> _Exercise requirements_
Filter the entries for lines with the word "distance".

Stored items from a collection:
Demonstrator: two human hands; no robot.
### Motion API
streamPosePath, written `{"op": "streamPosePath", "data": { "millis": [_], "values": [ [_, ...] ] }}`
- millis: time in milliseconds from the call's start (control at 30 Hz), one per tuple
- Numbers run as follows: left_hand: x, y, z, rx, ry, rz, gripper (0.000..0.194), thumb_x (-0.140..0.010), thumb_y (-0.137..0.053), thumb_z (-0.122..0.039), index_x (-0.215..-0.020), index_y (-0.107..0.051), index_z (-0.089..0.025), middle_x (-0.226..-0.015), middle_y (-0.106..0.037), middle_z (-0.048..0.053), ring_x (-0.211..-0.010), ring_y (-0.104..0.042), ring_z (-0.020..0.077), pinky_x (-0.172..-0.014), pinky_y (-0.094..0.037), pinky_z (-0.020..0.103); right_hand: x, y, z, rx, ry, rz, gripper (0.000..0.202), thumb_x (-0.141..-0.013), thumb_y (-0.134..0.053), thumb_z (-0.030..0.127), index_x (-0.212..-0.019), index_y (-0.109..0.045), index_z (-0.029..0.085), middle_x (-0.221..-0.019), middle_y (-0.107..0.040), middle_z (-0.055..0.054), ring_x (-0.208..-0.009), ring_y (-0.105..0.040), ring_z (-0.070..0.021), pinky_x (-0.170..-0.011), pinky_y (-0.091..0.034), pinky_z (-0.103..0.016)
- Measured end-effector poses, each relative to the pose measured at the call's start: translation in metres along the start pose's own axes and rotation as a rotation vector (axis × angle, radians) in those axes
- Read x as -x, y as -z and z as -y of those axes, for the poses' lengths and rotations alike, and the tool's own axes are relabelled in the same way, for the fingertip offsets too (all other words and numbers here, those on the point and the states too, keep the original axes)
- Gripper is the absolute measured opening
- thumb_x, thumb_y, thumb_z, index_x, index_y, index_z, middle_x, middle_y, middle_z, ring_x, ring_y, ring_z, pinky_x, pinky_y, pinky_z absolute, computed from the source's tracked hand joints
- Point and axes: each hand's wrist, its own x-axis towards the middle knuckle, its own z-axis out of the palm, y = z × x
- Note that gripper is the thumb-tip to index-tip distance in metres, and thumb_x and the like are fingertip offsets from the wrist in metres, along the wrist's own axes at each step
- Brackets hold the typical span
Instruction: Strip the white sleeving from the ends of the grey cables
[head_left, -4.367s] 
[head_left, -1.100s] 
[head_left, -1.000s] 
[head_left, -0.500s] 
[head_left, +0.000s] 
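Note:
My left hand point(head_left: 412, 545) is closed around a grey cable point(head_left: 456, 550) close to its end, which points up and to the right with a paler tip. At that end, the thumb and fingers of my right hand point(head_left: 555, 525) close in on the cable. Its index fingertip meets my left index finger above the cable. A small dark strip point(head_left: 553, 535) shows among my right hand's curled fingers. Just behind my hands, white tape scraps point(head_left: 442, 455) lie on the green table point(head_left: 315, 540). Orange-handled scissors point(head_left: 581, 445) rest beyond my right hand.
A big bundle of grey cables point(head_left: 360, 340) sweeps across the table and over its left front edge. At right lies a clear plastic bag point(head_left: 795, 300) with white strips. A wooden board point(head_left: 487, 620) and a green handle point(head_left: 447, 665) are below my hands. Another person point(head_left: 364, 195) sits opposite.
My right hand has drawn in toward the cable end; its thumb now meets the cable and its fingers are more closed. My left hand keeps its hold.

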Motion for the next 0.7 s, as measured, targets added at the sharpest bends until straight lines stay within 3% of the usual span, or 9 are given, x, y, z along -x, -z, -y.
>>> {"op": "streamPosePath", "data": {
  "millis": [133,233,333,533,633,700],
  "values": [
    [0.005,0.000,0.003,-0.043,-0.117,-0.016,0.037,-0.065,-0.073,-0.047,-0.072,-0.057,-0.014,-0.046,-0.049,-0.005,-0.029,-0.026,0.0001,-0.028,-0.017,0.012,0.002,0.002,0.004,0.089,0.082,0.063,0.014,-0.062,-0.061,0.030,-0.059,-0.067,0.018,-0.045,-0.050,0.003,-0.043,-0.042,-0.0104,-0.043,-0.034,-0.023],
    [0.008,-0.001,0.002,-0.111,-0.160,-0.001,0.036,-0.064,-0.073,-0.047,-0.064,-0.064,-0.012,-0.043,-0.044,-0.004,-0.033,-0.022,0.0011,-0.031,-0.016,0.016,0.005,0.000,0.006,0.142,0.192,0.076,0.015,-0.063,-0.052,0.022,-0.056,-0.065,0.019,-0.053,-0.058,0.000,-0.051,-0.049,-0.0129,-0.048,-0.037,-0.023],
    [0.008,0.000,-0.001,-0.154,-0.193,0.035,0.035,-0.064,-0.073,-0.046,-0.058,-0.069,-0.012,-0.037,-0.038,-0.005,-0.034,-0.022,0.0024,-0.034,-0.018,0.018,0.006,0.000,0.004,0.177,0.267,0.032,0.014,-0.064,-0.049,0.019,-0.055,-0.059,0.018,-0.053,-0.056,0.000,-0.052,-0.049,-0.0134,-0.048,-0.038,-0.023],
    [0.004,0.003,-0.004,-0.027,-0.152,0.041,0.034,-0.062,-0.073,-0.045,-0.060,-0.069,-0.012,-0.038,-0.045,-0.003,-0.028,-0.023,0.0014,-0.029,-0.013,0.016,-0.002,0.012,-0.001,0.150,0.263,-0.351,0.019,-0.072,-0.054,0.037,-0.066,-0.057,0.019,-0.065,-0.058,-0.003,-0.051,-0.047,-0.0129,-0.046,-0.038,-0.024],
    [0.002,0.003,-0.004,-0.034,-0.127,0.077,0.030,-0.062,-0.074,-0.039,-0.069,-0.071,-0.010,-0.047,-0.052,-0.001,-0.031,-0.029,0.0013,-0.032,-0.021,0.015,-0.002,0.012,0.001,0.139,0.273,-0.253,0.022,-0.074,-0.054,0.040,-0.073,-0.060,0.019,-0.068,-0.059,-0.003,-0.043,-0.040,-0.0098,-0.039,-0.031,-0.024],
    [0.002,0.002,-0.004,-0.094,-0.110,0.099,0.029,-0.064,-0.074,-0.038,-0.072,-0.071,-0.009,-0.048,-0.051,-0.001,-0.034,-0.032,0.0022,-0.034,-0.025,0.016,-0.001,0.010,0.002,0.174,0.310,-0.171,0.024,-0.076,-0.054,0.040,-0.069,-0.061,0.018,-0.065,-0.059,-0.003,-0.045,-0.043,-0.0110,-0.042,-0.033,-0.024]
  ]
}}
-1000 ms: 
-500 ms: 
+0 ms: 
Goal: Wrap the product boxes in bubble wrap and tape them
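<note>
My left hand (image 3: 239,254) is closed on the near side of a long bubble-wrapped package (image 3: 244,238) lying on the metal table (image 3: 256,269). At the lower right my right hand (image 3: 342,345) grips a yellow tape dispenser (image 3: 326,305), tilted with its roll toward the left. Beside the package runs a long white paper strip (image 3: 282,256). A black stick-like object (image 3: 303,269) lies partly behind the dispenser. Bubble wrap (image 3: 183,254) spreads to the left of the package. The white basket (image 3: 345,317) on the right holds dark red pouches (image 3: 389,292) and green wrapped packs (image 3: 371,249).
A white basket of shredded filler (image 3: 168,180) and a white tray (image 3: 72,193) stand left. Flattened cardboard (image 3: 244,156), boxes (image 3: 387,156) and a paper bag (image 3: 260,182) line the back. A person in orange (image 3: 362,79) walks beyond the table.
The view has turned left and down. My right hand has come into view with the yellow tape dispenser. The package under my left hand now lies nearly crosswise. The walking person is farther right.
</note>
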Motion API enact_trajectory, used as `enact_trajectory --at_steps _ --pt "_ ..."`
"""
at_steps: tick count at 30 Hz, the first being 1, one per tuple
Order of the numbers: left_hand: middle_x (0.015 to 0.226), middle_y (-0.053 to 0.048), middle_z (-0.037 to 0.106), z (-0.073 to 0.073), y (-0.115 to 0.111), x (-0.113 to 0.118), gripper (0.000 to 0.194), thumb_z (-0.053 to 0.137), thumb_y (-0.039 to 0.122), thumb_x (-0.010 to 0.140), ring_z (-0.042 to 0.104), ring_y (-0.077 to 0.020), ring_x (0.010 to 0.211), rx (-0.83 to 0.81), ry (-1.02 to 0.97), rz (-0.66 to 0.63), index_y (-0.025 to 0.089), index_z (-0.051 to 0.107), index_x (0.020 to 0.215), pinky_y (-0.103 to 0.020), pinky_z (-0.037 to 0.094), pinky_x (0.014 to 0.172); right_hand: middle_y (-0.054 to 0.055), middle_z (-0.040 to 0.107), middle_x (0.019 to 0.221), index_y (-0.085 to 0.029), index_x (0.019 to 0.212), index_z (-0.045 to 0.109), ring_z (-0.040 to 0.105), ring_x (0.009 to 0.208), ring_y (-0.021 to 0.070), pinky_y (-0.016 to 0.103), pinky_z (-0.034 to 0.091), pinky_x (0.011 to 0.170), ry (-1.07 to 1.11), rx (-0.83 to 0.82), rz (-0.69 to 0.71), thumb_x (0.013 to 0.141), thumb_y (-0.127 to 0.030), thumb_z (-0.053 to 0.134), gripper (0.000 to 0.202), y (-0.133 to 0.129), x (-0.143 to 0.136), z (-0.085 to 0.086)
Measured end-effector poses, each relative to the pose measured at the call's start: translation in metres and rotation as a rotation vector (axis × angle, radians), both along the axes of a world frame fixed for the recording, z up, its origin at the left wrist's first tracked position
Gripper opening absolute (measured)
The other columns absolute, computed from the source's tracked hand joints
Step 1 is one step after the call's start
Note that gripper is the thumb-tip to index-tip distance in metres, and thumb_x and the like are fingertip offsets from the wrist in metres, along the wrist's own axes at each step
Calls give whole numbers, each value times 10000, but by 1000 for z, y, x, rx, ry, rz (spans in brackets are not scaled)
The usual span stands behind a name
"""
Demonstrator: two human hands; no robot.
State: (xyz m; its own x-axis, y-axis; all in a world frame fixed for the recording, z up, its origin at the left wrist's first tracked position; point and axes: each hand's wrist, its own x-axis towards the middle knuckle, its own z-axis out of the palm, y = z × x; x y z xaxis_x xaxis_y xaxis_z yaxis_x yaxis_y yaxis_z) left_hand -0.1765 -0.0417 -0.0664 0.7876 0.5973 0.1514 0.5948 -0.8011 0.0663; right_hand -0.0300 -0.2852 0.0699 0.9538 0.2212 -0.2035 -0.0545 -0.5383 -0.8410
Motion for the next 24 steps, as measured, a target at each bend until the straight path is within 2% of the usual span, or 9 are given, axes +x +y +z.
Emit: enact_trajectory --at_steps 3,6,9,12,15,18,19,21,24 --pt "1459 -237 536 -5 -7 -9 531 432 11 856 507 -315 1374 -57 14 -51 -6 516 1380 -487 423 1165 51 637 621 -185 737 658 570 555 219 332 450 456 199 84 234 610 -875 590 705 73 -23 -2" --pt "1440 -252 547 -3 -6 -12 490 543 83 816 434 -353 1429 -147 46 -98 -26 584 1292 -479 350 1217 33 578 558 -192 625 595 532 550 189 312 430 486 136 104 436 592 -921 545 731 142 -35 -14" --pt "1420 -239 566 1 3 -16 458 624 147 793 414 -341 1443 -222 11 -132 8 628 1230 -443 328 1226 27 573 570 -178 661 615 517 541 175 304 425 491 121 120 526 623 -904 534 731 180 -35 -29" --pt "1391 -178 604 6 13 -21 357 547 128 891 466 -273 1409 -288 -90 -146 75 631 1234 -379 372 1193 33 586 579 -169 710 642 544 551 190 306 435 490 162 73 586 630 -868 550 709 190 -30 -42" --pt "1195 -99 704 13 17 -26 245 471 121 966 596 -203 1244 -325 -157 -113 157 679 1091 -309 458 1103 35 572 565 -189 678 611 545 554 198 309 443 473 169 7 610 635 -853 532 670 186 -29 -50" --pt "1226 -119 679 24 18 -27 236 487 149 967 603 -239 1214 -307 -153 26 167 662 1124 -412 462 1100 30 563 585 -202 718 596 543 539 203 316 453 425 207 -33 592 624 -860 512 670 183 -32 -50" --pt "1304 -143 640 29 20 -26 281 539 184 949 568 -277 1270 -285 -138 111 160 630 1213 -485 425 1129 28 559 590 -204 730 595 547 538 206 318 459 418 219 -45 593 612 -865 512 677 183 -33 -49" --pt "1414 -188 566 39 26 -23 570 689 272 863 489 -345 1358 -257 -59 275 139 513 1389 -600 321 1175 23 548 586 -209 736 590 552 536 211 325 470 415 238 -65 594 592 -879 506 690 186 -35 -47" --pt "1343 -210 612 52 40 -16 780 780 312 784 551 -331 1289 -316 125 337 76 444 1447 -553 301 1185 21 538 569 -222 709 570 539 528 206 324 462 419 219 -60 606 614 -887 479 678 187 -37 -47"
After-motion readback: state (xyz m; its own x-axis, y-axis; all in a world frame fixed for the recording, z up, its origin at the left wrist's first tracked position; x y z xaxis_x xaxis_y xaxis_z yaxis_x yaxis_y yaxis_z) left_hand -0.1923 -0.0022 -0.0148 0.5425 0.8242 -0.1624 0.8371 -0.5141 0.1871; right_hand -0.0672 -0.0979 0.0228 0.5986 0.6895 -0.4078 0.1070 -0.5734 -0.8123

> _Answer box_
- Note that gripper is the thumb-tip to index-tip distance in metres, and thumb_x and the like are fingertip offsets from the wrist in metres, along the wrist's own axes at each step
Note that gripper is the thumb-tip to index-tip distance in metres, and thumb_x and the like are fingertip offsets from the wrist in metres, along the wrist's own axes at each step

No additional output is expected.